In circumstances where the tooth is deeply impacted, the dentist makes an incision in the gums or may remove some bone around the affected area, as well. Once the tooth has been removed, the incision is closed with stitches, which may dissolve after ten days. The entire procedure takes between 45 minutes to an hour and a half.
Wisdom tooth removal surgery is prone to risks and side effects as many operations of this nature are. While it is fairly uncommon experience side effects, you are encouraged to contact your dentist immediately, should you experience any of the following symptoms:
- Constant bleeding
- Severe pain (that doesn’t subside with pain medication)
- Trouble with breathing or swallowing
- A temperature or fever
- Ongoing swelling after a few days
- Ongoing numbness a few days
- A general unwell feeling
- Dry socket
Dry socket is one of the most common complications to result from wisdom tooth removal surgery and will cause severe pain and prolong healing in the affected area.
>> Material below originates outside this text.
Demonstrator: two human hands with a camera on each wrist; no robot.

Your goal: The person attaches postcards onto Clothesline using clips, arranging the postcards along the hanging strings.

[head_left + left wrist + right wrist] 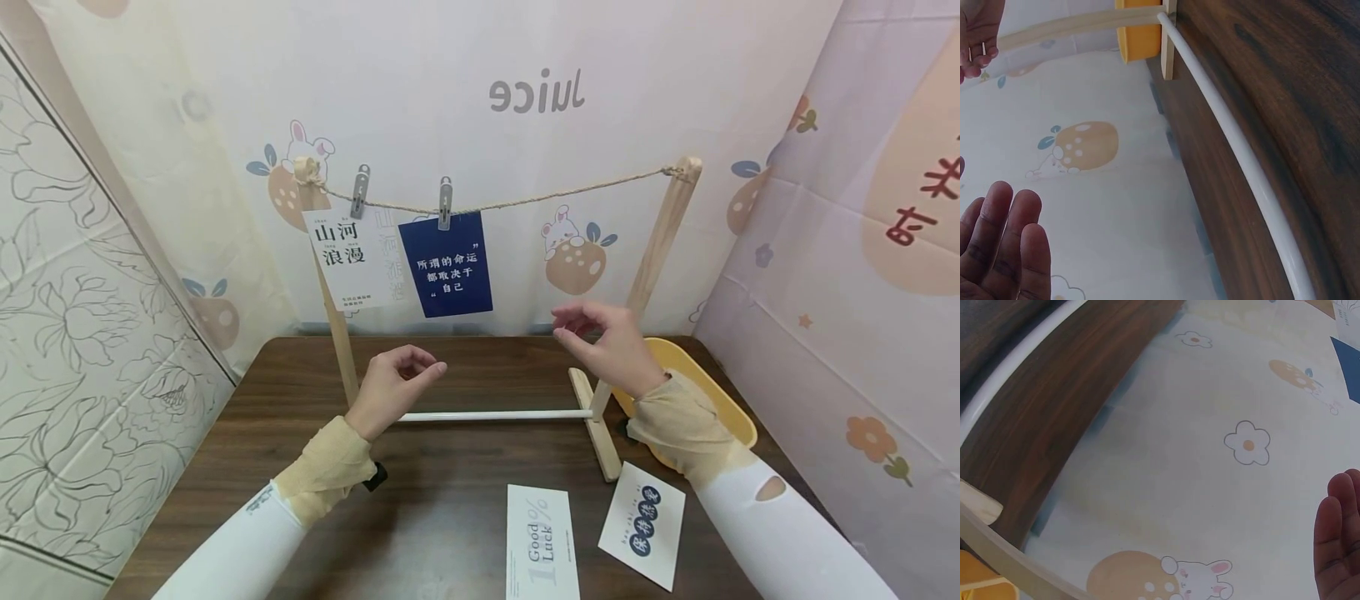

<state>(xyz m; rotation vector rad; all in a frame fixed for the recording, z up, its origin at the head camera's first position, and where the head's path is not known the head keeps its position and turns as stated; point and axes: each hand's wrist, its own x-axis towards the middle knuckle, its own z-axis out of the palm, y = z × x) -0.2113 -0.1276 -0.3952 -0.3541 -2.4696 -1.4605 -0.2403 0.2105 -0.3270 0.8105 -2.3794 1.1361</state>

A dry socket can occur when the blood clot that sits over the tooth socket or hole, breaks away. With the blood clot removed, the wound, bone and nerves are exposed to air, fluid and food.
Symptoms of dry socket include severe throbbing pain, bad breath and an unpleasant taste in the mouth. Additionally, the tooth socket where the wisdom tooth was removed may appear to look dry with visible white bone, instead of a dark-coloured blood clot.
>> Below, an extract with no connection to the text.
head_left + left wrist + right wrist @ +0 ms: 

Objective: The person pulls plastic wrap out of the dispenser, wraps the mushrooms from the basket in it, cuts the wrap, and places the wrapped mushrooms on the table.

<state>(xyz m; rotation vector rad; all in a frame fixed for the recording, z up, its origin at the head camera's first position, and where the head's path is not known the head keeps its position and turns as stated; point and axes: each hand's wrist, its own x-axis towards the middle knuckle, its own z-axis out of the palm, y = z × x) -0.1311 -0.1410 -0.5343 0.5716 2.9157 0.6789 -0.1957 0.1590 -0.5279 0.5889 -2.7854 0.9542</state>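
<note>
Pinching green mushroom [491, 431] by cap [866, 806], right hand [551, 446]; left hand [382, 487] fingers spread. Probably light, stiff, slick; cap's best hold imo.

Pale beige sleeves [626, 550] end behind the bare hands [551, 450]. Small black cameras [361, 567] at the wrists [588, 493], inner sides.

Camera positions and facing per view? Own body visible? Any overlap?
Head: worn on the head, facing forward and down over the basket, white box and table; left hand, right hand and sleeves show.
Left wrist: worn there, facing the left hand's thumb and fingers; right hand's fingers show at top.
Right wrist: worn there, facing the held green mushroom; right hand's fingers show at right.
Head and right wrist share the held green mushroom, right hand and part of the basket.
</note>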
Patients are encouraged to contact their dentist immediately if these symptoms occur. The dentist will carry out an examination to diagnose dry socket.
If diagnosed with dry socket, the dentist will wash the socket to clear it of any debris and place an analgesic dressing to cover and protect it.
You may additionally be advised to take anti-inflammatory and pain medication. It is important to be mindful that hormonal changes and birth control medication in women can increase the risk of dry socket.
Any surgical or invasive procedure carries risks. Before proceeding, you should seek a second opinion from an appropriately qualified health practitioner.